Many solution providers in the market today use addresses as input to determine the risk from multiple perils at a specific location.
One of the recurrent themes of this blog is to explore the usefulness and limitations of risk models. This post explores the implications of the widespread — in some cases, universal — use of these models. Is there a limit to a model’s usefulness if everyone is using it? How can a model’s limitations be overcome?
When a peril is well modeled, and that model is comprehensively applied throughout a market by both the carriers and re-insurers, it becomes very difficult to differentiate coverage because everyone has priced the risk similarly. The implications of this blanket usage begin to manifest when nothing happens for a while; i.e., when no significant catastrophe fulfills the model’s predictions. The capacity to cover the expected loss is collected by everyone, and with no claims to release the capital, the market gets soft. Competition becomes tighter, and it becomes necessary to look for new markets, or entirely new activities, to maintain a constant level of premium.
This recent article from Intelligent Insurer explores this phenomenon in the current reinsurance market. The big boys are moving to specialty reinsurance and even primary insurance amid a very soft market. Naïve capital accumulates and the only outlet is a catastrophe that is unexpected — i.e., unmodeled – to release the excess capacity through claims that exceed predictions.
A tumultuous U.S. Nat Cat 2017 year bookended by huge first quarter losses from hail and tornado and an estimated $50bn+ insured losses from HIM (Harvey, Irma, and Maria) still did not impede the private flood insurance market from growing by 51.2% according to information referenced in an Insurance Journal article published on March 18th of this year. That news comes despite Congress’ delay in reform and reauthorization of the NFIP, currently +-$25 billion in debt (pre HIM).
PropertyCasualty360 published an article in December, 2017 that begins with this eye-opening quote, “Research conducted by a team of U.S. and U.K. scientists and engineers suggests that U.S. federal flood maps underestimate the number of Americans at risk for flood by more than 27 million people.”
A study from IOPscience gave a more onerous estimate of 41 million Americans living on the 100 year floodplain. And, with a value of $5.5 trillion! In contrast, current FEMA estimates are around 13 million Americans.
At the 2017 American Geophysical Union Meeting Dec. 11-15 in New Orleans, scientists presented a ‘redrawn’ flood map of the U.S. (coastal areas excluded) simulating every river catchment area. Intermap’s InsitePro flood mapping tool uses a mathematical tree structure called the Strahler Number to predict risk. It is a numbering system that correlates a numeric value to stream size from small tributaries to large riverways.
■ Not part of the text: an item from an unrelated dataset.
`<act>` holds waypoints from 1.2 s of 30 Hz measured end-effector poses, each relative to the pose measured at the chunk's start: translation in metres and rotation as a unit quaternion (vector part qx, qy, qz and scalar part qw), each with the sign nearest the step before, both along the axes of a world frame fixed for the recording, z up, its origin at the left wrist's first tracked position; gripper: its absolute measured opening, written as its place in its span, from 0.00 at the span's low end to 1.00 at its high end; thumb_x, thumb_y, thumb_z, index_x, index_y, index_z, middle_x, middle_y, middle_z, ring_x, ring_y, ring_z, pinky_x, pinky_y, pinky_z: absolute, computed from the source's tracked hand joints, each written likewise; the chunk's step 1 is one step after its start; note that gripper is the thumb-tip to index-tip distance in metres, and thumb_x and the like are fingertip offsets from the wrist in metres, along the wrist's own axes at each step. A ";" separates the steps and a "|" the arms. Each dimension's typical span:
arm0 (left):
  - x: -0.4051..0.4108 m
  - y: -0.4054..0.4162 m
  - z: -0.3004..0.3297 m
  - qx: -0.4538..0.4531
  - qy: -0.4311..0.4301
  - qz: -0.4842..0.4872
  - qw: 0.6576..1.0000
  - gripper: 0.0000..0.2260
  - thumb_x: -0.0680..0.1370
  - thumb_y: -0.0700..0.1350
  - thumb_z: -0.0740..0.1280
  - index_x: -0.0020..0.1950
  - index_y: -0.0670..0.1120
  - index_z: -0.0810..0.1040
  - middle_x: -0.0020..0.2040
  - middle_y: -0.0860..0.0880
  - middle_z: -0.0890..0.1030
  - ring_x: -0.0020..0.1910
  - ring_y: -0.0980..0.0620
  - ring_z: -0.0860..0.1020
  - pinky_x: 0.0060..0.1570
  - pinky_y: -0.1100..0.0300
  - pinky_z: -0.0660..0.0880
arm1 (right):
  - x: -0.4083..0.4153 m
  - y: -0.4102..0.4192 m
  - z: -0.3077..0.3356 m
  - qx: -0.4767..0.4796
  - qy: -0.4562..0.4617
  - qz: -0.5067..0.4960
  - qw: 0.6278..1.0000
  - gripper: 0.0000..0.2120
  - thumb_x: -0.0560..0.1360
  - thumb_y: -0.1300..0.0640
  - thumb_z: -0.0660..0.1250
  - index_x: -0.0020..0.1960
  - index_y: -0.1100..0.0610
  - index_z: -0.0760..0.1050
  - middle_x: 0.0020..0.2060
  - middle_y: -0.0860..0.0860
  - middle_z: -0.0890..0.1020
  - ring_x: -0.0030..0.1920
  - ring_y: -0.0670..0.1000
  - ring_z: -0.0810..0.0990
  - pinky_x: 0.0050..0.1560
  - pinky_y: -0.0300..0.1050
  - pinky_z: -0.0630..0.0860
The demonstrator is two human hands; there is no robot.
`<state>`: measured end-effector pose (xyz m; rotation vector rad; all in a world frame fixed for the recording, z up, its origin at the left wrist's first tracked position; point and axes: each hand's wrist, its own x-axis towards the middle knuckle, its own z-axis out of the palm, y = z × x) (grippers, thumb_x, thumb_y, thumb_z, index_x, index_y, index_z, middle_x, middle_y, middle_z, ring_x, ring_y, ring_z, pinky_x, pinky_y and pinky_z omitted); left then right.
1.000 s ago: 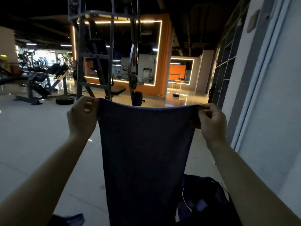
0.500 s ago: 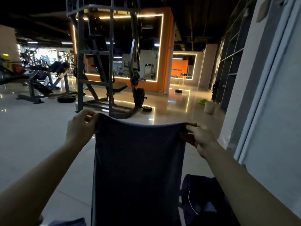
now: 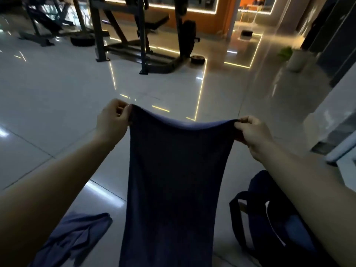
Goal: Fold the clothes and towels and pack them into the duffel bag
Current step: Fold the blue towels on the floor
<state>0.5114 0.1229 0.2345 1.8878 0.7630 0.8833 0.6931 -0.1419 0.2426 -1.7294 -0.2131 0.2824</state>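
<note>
Two hands hold one dark blue towel up in front of me by its top corners, so the cloth hangs full length and flat, which I judge is the way to square it before a fold. Its top edge sags slightly between the grips, so the pull is not tight. My left hand has its fingers curled in, pinching the left corner between thumb and fingertips. My right hand does the same at the right corner, thumb on top and fingers tucked under the hem. Neither hand touches anything else.

On the tiled floor to my lower right lies the dark duffel bag, its mouth apparently open with a pale zip line showing and something bluish inside; I cannot tell what. It lies just beside the hanging towel, handy for packing. At lower left a lighter blue garment lies crumpled and unfolded, so I judge there is more to do. Gym equipment stands well apart, further back.
</note>
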 end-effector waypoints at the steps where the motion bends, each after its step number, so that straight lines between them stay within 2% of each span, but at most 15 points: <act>1: 0.008 0.006 -0.007 -0.005 -0.002 -0.003 1.000 0.05 0.80 0.47 0.63 0.45 0.49 0.73 0.40 0.50 0.78 0.45 0.45 0.81 0.51 0.44 0.79 | 0.007 0.004 -0.009 0.004 -0.001 -0.002 1.000 0.09 0.79 0.66 0.62 0.42 0.57 0.71 0.41 0.54 0.77 0.40 0.52 0.78 0.41 0.42 0.79; 4: 0.026 0.018 -0.024 -0.016 -0.025 -0.015 0.999 0.05 0.80 0.45 0.64 0.47 0.46 0.73 0.40 0.50 0.77 0.46 0.46 0.80 0.50 0.48 0.80 | 0.023 0.011 -0.034 0.031 -0.009 -0.009 0.999 0.08 0.79 0.66 0.61 0.44 0.56 0.72 0.43 0.54 0.78 0.44 0.51 0.79 0.48 0.44 0.80; 8: 0.037 0.029 -0.043 -0.024 -0.063 -0.021 0.998 0.07 0.79 0.44 0.65 0.42 0.53 0.73 0.39 0.50 0.77 0.46 0.47 0.81 0.48 0.54 0.81 | 0.033 0.015 -0.058 0.070 -0.021 -0.016 0.997 0.08 0.79 0.67 0.60 0.45 0.56 0.73 0.43 0.52 0.78 0.44 0.50 0.80 0.48 0.41 0.79; 13: 0.035 0.032 -0.075 -0.040 -0.065 -0.038 0.996 0.05 0.78 0.47 0.66 0.43 0.55 0.74 0.39 0.49 0.79 0.45 0.47 0.82 0.50 0.49 0.81 | 0.033 0.021 -0.093 0.100 0.007 0.001 0.995 0.09 0.79 0.67 0.59 0.44 0.56 0.72 0.43 0.53 0.78 0.43 0.49 0.79 0.48 0.40 0.80; 16: 0.022 0.036 -0.114 -0.039 0.002 -0.043 0.998 0.02 0.73 0.55 0.66 0.41 0.59 0.76 0.42 0.47 0.81 0.47 0.44 0.82 0.52 0.43 0.79 | 0.024 0.017 -0.140 0.057 0.057 0.020 0.997 0.09 0.79 0.67 0.60 0.45 0.56 0.72 0.44 0.55 0.78 0.45 0.52 0.79 0.47 0.39 0.80; 19: 0.001 0.036 -0.165 -0.002 0.111 -0.086 0.990 0.02 0.78 0.49 0.66 0.45 0.56 0.76 0.42 0.49 0.80 0.46 0.47 0.80 0.54 0.44 0.77 | 0.008 0.008 -0.189 0.008 0.099 0.036 0.994 0.09 0.79 0.68 0.60 0.43 0.58 0.72 0.44 0.56 0.79 0.44 0.52 0.80 0.46 0.39 0.80; 21: -0.019 0.035 -0.203 0.015 0.176 -0.126 0.976 0.09 0.78 0.43 0.67 0.43 0.58 0.76 0.40 0.56 0.79 0.44 0.54 0.79 0.51 0.52 0.76 | 0.000 -0.002 -0.223 -0.052 0.116 0.055 0.990 0.09 0.78 0.69 0.62 0.42 0.58 0.72 0.41 0.56 0.79 0.43 0.53 0.79 0.46 0.39 0.79; 22: -0.031 0.033 -0.221 0.015 0.200 -0.146 0.969 0.13 0.77 0.42 0.68 0.42 0.61 0.77 0.40 0.57 0.80 0.43 0.55 0.79 0.50 0.54 0.76 | -0.005 -0.009 -0.240 -0.093 0.120 0.069 0.986 0.09 0.77 0.69 0.63 0.41 0.58 0.72 0.40 0.56 0.79 0.44 0.55 0.79 0.49 0.43 0.79; 24: -0.054 0.031 -0.258 0.023 0.262 -0.184 0.947 0.21 0.75 0.38 0.70 0.40 0.68 0.77 0.38 0.55 0.80 0.41 0.53 0.80 0.46 0.56 0.77 | -0.014 -0.021 -0.273 -0.194 0.110 0.116 0.968 0.09 0.76 0.68 0.65 0.41 0.56 0.74 0.40 0.56 0.80 0.45 0.56 0.79 0.55 0.52 0.78; 25: -0.064 0.029 -0.275 0.033 0.304 -0.203 0.930 0.23 0.74 0.36 0.71 0.39 0.68 0.77 0.37 0.54 0.78 0.40 0.51 0.80 0.44 0.56 0.77 | -0.021 -0.027 -0.287 -0.248 0.099 0.147 0.952 0.08 0.76 0.67 0.66 0.41 0.55 0.74 0.40 0.55 0.80 0.45 0.56 0.79 0.53 0.52 0.78; 26: -0.072 0.023 -0.288 0.037 0.348 -0.218 0.911 0.22 0.74 0.36 0.71 0.37 0.65 0.77 0.38 0.54 0.77 0.40 0.49 0.80 0.42 0.57 0.76 | -0.029 -0.031 -0.299 -0.298 0.089 0.178 0.934 0.07 0.76 0.66 0.66 0.42 0.55 0.75 0.40 0.54 0.81 0.44 0.55 0.79 0.48 0.48 0.78; 28: -0.082 0.008 -0.304 0.016 0.425 -0.225 0.877 0.12 0.75 0.37 0.70 0.41 0.55 0.78 0.43 0.48 0.78 0.43 0.46 0.80 0.42 0.60 0.71 | -0.043 -0.036 -0.315 -0.364 0.079 0.231 0.899 0.06 0.75 0.66 0.66 0.44 0.56 0.75 0.42 0.55 0.81 0.42 0.53 0.78 0.38 0.38 0.74; 30: -0.084 -0.003 -0.315 -0.016 0.462 -0.203 0.863 0.04 0.77 0.38 0.66 0.46 0.47 0.78 0.46 0.46 0.79 0.44 0.47 0.78 0.39 0.61 0.67 | -0.051 -0.035 -0.328 -0.410 0.035 0.271 0.870 0.06 0.74 0.66 0.65 0.45 0.57 0.75 0.44 0.53 0.79 0.42 0.51 0.76 0.36 0.35 0.69; 32: -0.080 -0.009 -0.321 -0.010 0.485 -0.201 0.851 0.03 0.79 0.40 0.64 0.49 0.46 0.77 0.47 0.47 0.79 0.45 0.47 0.77 0.39 0.61 0.66 | -0.053 -0.032 -0.336 -0.414 -0.004 0.289 0.863 0.08 0.73 0.68 0.64 0.47 0.57 0.75 0.47 0.52 0.77 0.44 0.50 0.74 0.38 0.34 0.68; 36: -0.077 -0.011 -0.325 0.004 0.513 -0.192 0.837 0.07 0.78 0.41 0.64 0.55 0.46 0.78 0.50 0.46 0.80 0.50 0.44 0.78 0.42 0.59 0.67 | -0.053 -0.029 -0.346 -0.418 -0.042 0.313 0.852 0.14 0.72 0.70 0.63 0.46 0.51 0.71 0.46 0.48 0.71 0.42 0.45 0.70 0.39 0.25 0.65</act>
The entire algorithm then uses our proprietary 5m seamless & contiguous bare earth elevation dataset to generate location specific flood risk scores.
Modeling how a river will flood, or how the sea will rise over the shore, or how rain will accumulate and flood an area, is a tricky thing to do. The variables are limitless, and of course an act of nature is by definition unpredictable. Algorithms can get more and more complicated as these variables are accounted for in the model, but in the end it’s impossible to model things like trees accumulating under bridges to create ad hoc dams. What can really help a flood model’s quality is the foundation upon which it’s built: the empirical ingredients, like elevation data.